Java (481)
Comments in Word documents often hold valuable information, such as feedback, suggestions, and notes. Unfortunately, editors like Microsoft Word lack a built-in feature for batch-extracting comments, leaving users to rely on cumbersome methods like copying and pasting or using VBA macros. To simplify this process, this article demonstrates how to use Java to extract comments from Word documents with Spire.Doc for Java. With a streamlined approach, you can easily retrieve all comment text and images in a single operation—quickly, efficiently, and error-free. Let's explore how it’s done.

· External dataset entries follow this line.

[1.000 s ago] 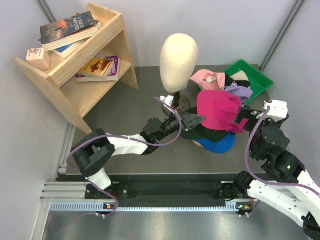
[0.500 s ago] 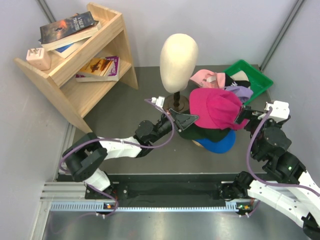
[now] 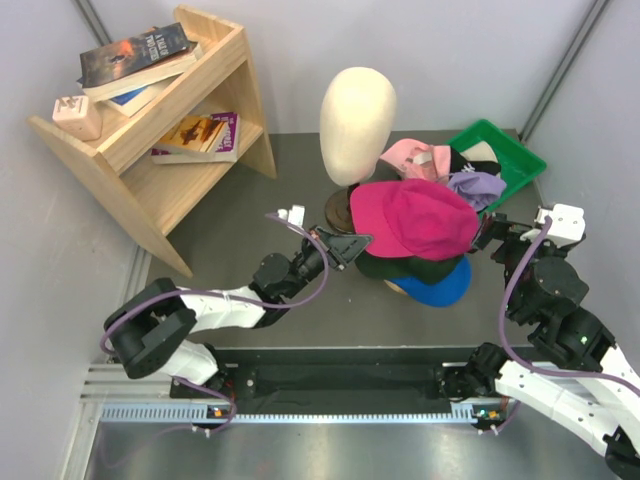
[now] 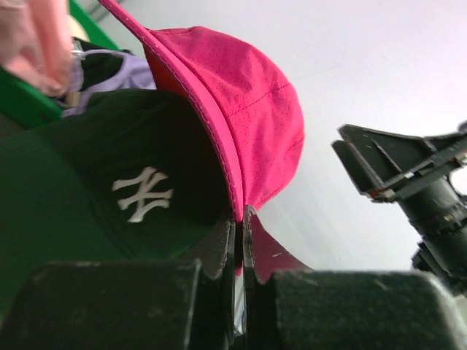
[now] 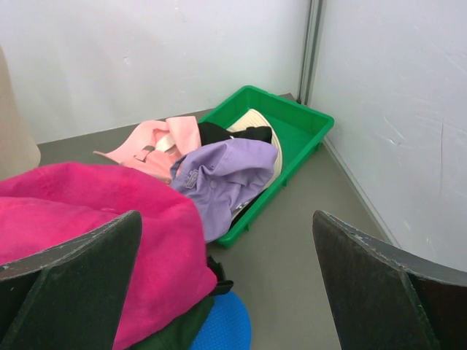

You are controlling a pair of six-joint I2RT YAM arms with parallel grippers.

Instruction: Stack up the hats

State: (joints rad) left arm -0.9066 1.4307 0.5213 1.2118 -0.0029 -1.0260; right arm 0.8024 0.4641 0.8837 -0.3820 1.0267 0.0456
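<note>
"So, what is your left end effector (image 3: pixel 350 244) doing?"

"Its fingers are pressed together on the brim of the magenta fabric baseball cap (image 3: pixel 415 218), pinching its edge. That cap lies on top of the black baseball cap with a white logo (image 4: pixel 139 193). Under both sits the blue fabric baseball cap (image 3: pixel 437 287). All three are on the dark grey tabletop (image 3: pixel 220 215), just in front of the smooth cream mannequin head (image 3: pixel 357 110)."

"And the right end effector (image 3: pixel 497 236)?"

"Mine is spread wide and holds nothing, just beside the stack on its right. Farther back, the green plastic tray (image 5: pixel 303 120) holds the lavender fabric cap (image 5: pixel 226 171) and the cream bucket hat (image 5: pixel 252 122). The light pink fabric cap (image 5: pixel 157 149) lies just beside the tray, touching the lavender one."
</note>
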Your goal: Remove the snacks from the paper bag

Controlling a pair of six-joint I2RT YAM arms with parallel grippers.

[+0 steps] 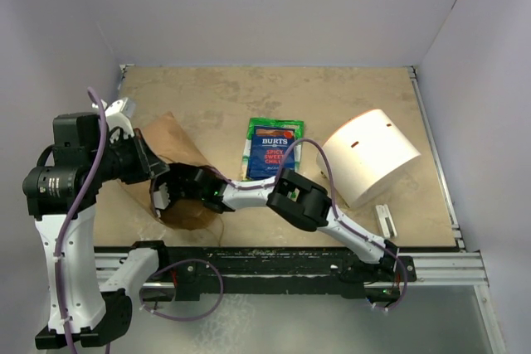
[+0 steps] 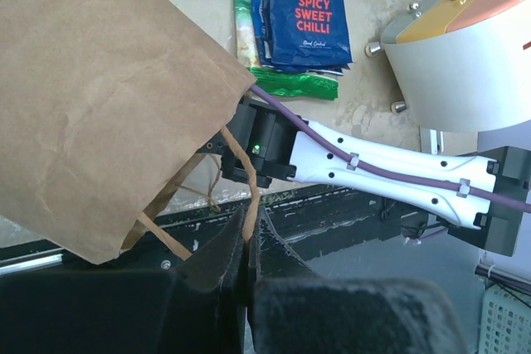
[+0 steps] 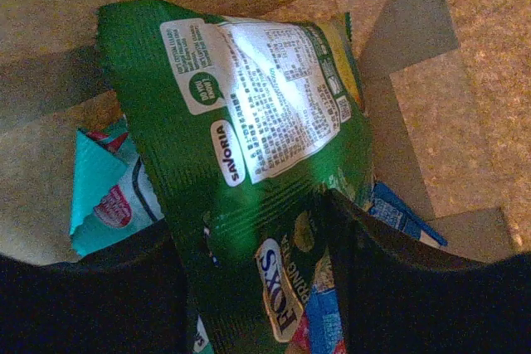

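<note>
I have my right hand (image 3: pixel 249 230) inside the bag (image 2: pixel 99 105), fingers pinching the lower end of a green packet (image 3: pixel 232 122) lying over a teal packet (image 3: pixel 99 188), while my left hand (image 2: pixel 249 246) is clamped on the bag's handle (image 2: pixel 241 167) at the counter's (image 1: pixel 216 97) left.

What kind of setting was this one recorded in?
Most likely a lab test cell, not a home: plain white walls box in a stone-pattern tabletop, the arms bolt to a metal rail, and the props look staged: a paper bag, a green snack packet inside, a Burts packet, a white cylinder.
</note>
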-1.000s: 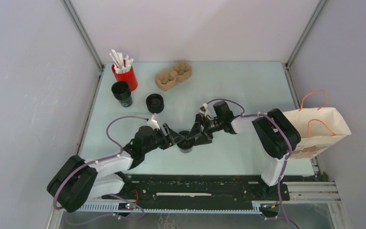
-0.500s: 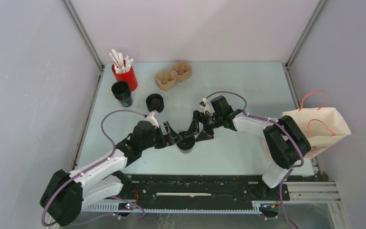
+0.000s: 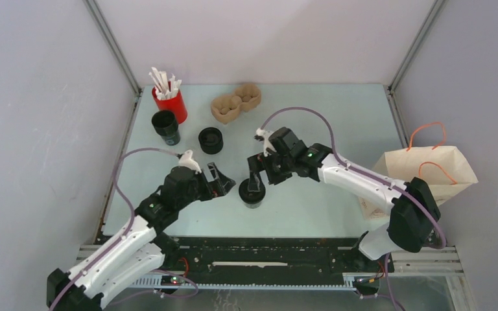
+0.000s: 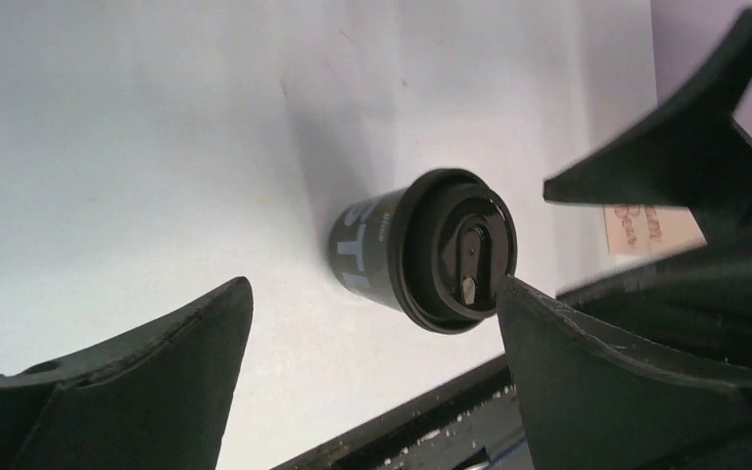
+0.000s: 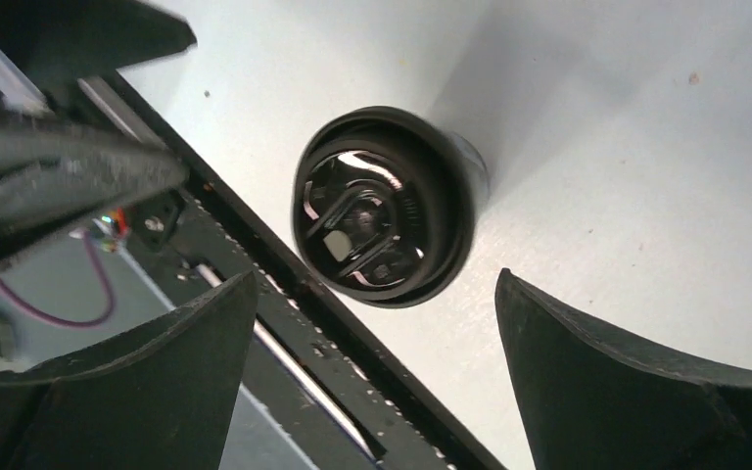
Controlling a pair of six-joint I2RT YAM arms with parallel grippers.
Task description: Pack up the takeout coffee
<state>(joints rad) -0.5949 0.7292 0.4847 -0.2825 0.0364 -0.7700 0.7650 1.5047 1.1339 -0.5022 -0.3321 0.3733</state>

- Extract Comments Text from Word Documents in Java
- Extract Comment Images from Word Documents in Java
Install Spire.Doc for Java
First of all, you're required to add the Spire.Doc.jar file as a dependency in your Java program. The JAR file can be downloaded from this link. If you use Maven, you can easily import the JAR file in your application by adding the following code to your project's pom.xml file.
<repositories>
<repository>
<id>com.e-iceblue</id>
<name>e-iceblue</name>
<url>https://repo.e-iceblue.com/nexus/content/groups/public/</url>
</repository>
</repositories>
<dependencies>
<dependency>
<groupId>e-iceblue</groupId>
<artifactId>spire.doc</artifactId>
<version>14.1.3</version>
</dependency>
</dependencies>
Extract Comments Text from Word Documents in Java
Using Java to extract all comment text is easy and quick. Firstly, loop through all comments in the Word file and get the current comment using the Document.getComments().get() method offered by Spire.Doc for Java. Then iterate through all paragraphs in the comment body and get the current paragraph. Finally, text from comment paragraphs will be extracted using the Paragraph.getText() method. Let's dive into the detailed steps.
Steps to extract comment text from Word files:
- Create an object of Document class.
- Load a Word document from files using Document.loadFromFile() method.
- Iterate through all comments in the Word file.
- Get the current comment with Document.getComments().get() method.
- Loop through paragraphs in the comment and access the current paragraph through Comment.getBody().getParagraphs().get() method.
- Extract the text of the paragraphs in comments by calling Paragraph.getText() method.
- Get the current comment with Document.getComments().get() method.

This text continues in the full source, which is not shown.